== THE PROBLEM ==
Please retype the material beneath this task exactly, starting with its first line and finishing with the line containing "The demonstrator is".

== GIVEN MATERIAL ==

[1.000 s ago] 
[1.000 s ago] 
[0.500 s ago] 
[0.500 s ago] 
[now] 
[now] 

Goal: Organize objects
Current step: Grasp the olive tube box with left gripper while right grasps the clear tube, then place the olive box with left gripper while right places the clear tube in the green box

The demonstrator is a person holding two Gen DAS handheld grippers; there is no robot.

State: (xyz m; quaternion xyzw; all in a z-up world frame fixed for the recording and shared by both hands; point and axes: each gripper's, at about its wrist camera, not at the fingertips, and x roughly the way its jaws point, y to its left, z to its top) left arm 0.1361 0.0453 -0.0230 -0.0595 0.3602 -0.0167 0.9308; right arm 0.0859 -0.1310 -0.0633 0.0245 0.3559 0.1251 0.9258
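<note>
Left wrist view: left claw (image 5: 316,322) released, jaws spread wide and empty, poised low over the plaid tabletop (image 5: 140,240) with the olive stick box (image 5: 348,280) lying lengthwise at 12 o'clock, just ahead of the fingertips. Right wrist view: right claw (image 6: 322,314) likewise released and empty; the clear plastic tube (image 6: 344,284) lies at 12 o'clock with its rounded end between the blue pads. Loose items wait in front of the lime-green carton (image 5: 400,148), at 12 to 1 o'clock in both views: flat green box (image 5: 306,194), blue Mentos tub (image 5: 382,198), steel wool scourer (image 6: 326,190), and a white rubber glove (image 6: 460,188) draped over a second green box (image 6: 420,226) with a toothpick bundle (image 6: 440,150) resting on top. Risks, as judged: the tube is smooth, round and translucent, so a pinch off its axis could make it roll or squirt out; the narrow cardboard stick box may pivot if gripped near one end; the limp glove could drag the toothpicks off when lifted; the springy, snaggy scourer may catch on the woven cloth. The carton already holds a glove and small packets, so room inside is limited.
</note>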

== SOLUTION FOR THIS TASK ==
[1.000 s ago] 
[1.000 s ago] 
[0.500 s ago] 
[0.500 s ago] 
[now] 
[now] 

Goal: Organize objects
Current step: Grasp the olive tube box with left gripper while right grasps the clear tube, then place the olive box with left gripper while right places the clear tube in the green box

The demonstrator is a person holding two Gen DAS handheld grippers; there is no robot.

Work on the exercise is finished.